* _Work item_:
Going through the data, count each line that has the word "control". Reply with the total and nothing more.

* _Items listed in a dataset_:

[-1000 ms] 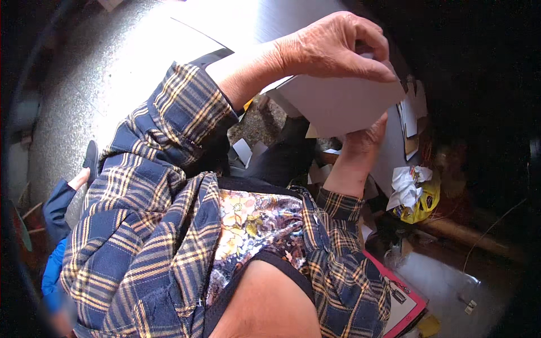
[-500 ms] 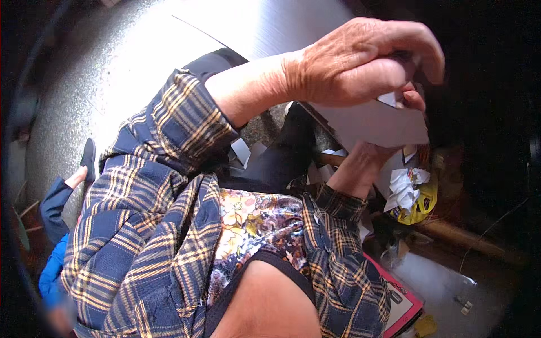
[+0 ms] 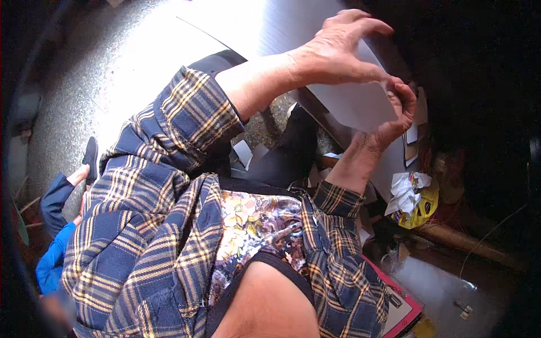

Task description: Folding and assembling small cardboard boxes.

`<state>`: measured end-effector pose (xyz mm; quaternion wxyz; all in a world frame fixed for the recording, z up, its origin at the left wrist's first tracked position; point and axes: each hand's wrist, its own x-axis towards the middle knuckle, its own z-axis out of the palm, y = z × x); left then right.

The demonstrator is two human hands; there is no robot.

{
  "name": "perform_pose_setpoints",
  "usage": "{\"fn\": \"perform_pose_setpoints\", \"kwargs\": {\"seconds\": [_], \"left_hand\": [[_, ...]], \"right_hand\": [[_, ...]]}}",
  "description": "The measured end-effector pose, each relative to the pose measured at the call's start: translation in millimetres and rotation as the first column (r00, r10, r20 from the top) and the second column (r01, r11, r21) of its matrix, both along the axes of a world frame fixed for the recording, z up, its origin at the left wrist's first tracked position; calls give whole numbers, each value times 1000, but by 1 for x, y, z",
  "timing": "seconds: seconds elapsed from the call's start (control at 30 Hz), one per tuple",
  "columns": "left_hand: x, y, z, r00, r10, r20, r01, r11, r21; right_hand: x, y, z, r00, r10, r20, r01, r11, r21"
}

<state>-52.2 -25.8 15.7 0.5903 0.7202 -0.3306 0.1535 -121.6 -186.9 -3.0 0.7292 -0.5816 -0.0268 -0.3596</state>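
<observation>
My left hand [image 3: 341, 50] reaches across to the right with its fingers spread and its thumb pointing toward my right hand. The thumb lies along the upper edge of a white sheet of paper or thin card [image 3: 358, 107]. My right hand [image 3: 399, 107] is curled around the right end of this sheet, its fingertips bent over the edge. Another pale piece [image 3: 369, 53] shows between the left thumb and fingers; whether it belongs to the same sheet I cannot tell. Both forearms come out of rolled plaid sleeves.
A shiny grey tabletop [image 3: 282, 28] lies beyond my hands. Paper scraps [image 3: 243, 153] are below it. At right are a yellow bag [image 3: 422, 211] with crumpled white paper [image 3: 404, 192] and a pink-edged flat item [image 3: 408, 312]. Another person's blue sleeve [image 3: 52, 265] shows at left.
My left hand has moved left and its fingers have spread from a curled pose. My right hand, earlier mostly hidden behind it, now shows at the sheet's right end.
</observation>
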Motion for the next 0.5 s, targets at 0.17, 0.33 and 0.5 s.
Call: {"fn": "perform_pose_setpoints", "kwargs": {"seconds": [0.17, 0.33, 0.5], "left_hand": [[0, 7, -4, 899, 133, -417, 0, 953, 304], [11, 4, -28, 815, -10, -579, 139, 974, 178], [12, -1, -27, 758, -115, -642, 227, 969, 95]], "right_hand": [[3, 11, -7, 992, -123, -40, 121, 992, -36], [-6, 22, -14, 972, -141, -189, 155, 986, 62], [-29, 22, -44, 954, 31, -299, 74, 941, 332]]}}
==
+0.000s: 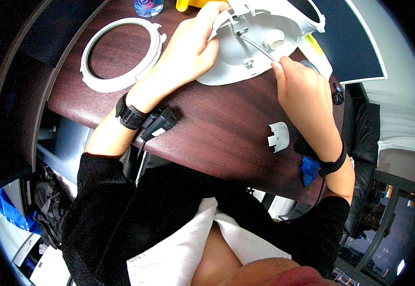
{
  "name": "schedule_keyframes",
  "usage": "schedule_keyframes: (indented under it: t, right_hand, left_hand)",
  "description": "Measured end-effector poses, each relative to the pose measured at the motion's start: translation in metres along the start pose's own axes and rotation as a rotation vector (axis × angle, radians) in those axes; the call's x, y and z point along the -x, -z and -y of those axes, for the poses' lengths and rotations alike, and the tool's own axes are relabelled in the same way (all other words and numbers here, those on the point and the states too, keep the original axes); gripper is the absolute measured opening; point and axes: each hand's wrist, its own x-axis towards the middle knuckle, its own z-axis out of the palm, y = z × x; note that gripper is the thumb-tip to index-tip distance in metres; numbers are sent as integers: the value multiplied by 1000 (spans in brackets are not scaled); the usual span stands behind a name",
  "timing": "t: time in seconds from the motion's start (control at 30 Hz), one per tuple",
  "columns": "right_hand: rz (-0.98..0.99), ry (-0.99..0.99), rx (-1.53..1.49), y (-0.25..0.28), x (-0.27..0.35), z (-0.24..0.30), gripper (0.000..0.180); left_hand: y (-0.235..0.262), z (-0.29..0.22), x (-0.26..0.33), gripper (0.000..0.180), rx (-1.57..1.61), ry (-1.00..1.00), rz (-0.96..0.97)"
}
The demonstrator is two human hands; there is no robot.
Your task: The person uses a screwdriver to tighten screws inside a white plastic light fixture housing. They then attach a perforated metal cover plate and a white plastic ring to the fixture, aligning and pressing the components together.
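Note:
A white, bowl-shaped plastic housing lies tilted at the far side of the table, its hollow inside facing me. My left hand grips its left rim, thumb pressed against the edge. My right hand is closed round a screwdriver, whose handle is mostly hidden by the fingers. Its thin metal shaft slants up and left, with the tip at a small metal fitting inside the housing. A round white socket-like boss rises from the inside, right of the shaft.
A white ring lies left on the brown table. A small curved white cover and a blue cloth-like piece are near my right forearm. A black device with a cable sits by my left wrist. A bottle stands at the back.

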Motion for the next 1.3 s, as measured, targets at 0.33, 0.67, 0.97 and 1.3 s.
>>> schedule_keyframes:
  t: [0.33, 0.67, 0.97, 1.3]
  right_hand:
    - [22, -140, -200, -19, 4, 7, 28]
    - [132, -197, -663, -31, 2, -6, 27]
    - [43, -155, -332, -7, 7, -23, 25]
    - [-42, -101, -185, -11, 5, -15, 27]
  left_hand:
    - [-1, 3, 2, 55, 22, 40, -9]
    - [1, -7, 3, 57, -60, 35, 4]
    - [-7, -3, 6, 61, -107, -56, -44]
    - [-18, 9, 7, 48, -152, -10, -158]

* _Written response_:
2